I ventured into parts of the city that I’d been scared of before, like the bazaars, full of Uzbeks from the provinces who struck me as wild and rude. They shouted loudly, moved about abruptly, squatted on the side of the streets, loitering spitting sunflower seed shells out of their mouths or chewing nosavoi – opiate laced tobacco. They seemed such a world apart from the refined urban Uzbeks, like Sherzod. This was the place where most Uzbeks made their livelihood. They sold, they farmed, they shuttle-traded, they sold their services at the labor bazaar. There was even word that among the laborers, there were women willing to sell their babies.
“Can you believe that?” I’d ask Sherzod.
“What else are people supposed to do?” he said, throwing up his hands. But wandering through the bazaar, and determined to find those women, we never found them; perhaps it was just a myth out there existing solely to make others like Sherzod complain less and think --you were in pretty good shape if you had a home and weren’t starving and not in the position to have to sell the children.
I would go to the bazaar to do my marketing now, instead of taking all my meals at restaurants. Sherzod would come, helping me buy the raw products I needed to make my favorite foods, foods you wouldn’t find in the supermarkets in Tashkent, or in the restaurants, like pesto sauce, spinach pie, chocolate brownies, lemon-honey chicken breasts... At the bazaar I’d have the chance to practice my Uzbek, when I haggled the prices of the goods. “You don’t bargain well,” Sherzod would say. “They don’t give you good prices because you are an American.” And then after he would tell me that I paid too much, even though the difference would be pennies, and even though, for me, everything was so cheap to begin with. Sometimes he would patronizingly intervene and insist on doing the bargaining himself.
When he did that, it was interesting – a complete transformation in Sherzod from the way he spoke with me in his gentlemanly and measured English, with the way he spoke Uzbek with the sellers. It was crude sounding, much like the way I’d heard Uzbek spoken on the street – with its heavy guttural sounds, harsh intonations and grunting interjections. He was like a completely different person that I felt as though I didn’t know, but was excited by.
At home, I would cook while he watched TV. When I’d put out the meal, he’d eye my unfamiliar creations and move them around silently on his plate. “Just try it. You don’t have to eat it,” I’d say. “We can go to the golubiye kupola down the street for a pilaf.”
In the end, he’d take a little taste, enjoy the meal, scarf it down and then ask for more. The delight I had in that was just more incentive to cook more and become this angel in the house. I didn’t drink with my meals anymore, didn’t smoke in the house, as Sherzod didn’t like the smell of smoke. We didn’t go out much, save to the bazaar sometimes to get the food that I would cook. Mostly, we stayed around the house, keeping our affair pretty quiet and domestic. Only one time when he was over, there was someone knocking at the door. Though I never answered the door, I looked through the peephole and only saw Stanislav, who knew where I lived, and for whom I didn’t open the door.
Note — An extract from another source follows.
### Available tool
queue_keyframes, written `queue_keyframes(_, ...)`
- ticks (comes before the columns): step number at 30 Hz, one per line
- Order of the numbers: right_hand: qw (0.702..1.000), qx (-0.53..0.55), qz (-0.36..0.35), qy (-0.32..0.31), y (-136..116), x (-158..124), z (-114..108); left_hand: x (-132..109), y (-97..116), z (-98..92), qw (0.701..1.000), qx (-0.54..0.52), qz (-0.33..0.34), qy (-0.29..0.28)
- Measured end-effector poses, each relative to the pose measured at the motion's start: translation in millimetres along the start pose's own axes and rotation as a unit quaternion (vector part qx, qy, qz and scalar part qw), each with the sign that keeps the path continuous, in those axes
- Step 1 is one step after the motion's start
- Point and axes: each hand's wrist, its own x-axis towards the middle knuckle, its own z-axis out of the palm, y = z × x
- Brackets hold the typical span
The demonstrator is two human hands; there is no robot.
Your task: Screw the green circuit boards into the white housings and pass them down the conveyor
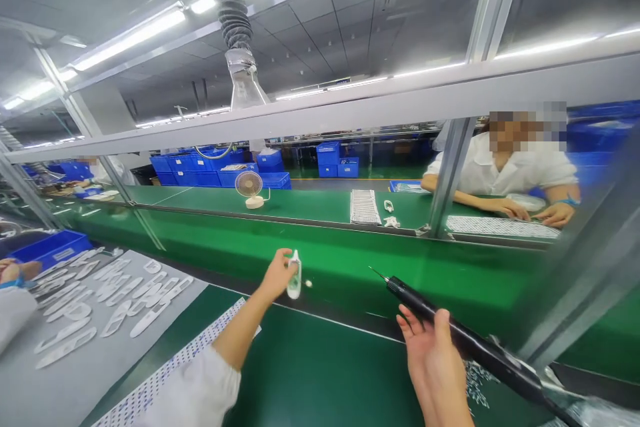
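Left hand grips small white plastic device; right hand holds slim black electric screwdriver, long axis diagonal, tip pointing toward device.

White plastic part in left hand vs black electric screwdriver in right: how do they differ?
The white plastic part is short and stubby, the black electric screwdriver long and slim. The part stands nearly upright in the left hand; the screwdriver slants across the right hand, its thin metal bit pointing toward the part. Both are held up, apart from each other.
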Motion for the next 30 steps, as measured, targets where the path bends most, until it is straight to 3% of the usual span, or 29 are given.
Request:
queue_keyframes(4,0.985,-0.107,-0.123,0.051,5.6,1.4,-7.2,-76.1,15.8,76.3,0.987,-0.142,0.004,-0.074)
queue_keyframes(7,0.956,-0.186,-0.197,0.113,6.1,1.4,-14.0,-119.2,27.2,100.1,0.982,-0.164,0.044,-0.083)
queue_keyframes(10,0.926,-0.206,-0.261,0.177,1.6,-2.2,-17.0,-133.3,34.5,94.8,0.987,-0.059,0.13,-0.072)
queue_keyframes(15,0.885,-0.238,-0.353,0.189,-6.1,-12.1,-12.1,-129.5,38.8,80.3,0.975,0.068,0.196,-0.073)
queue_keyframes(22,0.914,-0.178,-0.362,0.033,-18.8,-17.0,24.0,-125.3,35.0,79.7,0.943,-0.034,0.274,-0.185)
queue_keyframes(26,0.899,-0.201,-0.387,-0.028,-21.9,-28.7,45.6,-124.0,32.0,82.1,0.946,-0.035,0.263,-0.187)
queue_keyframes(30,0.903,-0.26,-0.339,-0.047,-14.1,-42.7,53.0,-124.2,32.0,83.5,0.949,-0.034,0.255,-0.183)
In bed, I would ask Sherzod to speak to me in Uzbek during sex. He said he didn’t feel comfortable doing it. “But you say things in English,” I said. And he would say these things to me in bed in English, that practically made me laugh out loud, such as “darling,” or “oh my darling,” or “you drive me crazy.”
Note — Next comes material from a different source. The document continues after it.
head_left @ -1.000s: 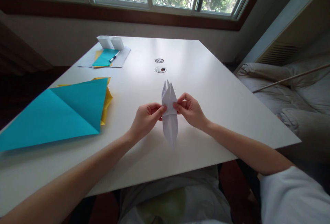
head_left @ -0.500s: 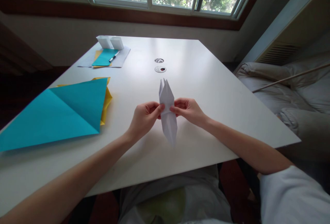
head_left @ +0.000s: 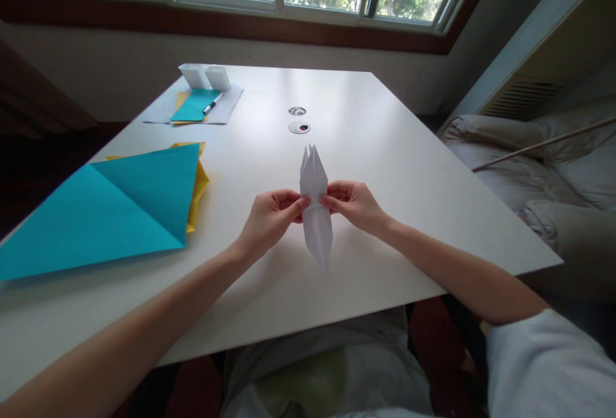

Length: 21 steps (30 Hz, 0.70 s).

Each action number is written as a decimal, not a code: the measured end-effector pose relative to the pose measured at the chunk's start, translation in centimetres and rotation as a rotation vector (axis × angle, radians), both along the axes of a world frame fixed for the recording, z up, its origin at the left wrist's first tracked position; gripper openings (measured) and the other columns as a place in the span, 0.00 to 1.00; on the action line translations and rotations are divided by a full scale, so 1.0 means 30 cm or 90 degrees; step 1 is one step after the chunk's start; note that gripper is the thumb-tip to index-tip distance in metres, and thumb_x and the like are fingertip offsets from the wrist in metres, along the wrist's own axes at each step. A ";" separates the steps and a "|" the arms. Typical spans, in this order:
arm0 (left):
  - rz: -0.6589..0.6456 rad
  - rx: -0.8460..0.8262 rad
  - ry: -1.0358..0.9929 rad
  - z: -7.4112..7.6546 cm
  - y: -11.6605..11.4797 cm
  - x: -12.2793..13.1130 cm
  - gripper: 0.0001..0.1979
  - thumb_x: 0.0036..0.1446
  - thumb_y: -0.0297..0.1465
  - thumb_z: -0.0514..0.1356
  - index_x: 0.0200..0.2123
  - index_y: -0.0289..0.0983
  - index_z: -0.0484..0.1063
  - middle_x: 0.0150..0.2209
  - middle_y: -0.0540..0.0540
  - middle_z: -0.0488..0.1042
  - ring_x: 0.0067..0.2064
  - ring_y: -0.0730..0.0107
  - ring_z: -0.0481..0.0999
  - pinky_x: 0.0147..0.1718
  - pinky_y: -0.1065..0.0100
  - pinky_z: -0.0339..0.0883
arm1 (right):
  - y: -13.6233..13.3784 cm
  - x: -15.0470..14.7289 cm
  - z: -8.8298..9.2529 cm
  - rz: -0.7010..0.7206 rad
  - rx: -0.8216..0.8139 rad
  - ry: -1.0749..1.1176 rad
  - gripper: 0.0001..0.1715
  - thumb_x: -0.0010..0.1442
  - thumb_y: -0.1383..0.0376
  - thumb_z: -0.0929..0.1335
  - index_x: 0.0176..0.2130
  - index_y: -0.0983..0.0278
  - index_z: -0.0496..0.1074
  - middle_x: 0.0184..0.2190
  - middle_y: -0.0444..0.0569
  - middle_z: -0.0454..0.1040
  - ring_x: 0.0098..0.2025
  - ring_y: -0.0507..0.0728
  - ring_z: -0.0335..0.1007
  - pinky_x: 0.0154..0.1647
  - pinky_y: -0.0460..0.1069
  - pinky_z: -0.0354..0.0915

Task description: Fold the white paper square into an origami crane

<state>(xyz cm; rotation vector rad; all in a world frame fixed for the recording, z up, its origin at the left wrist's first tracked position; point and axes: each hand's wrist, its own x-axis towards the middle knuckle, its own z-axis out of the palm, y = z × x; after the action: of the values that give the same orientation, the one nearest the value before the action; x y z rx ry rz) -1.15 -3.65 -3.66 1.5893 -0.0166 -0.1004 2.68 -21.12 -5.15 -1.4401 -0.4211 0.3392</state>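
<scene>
Between my hands is a folded white paper [head_left: 316,219], long and narrow, with pointed flaps at its far end and a single point toward me. A crease crosses it near the middle. My left hand [head_left: 275,212] pinches its left edge, thumb on top and fingers curled beneath. On the opposite edge, my right hand [head_left: 353,205] grips it the same way, thumb on top. The paper is held above the white table [head_left: 385,257]. What the curled fingers do on the underside is hidden.
A large creased turquoise sheet [head_left: 129,206] lies at the left over yellow folded paper [head_left: 196,203]. Farther back are a smaller turquoise sheet [head_left: 195,105], a pen [head_left: 212,104] and white paper boxes [head_left: 218,78]. Two round inserts [head_left: 299,128] sit in the tabletop.
The folded paper and both hands have shifted very slightly to the right in view. Both grips stay the same, and nothing else on the table has moved.
</scene>
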 end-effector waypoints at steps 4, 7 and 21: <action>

I begged and pleaded and at first he refused. But I persisted, and finally he agreed. He would moan “jonim,” a term of endearment, during sex and said some other things I didn’t understand at all. Sometimes the tone was rough, like the way the tomato sellers spoke it when you bargained with them. Needless to say, it turned me on so much and I never had to ask him to speak Uzbek to me in bed after that, he just did, because the sex was just so much better. And my vocabulary grew.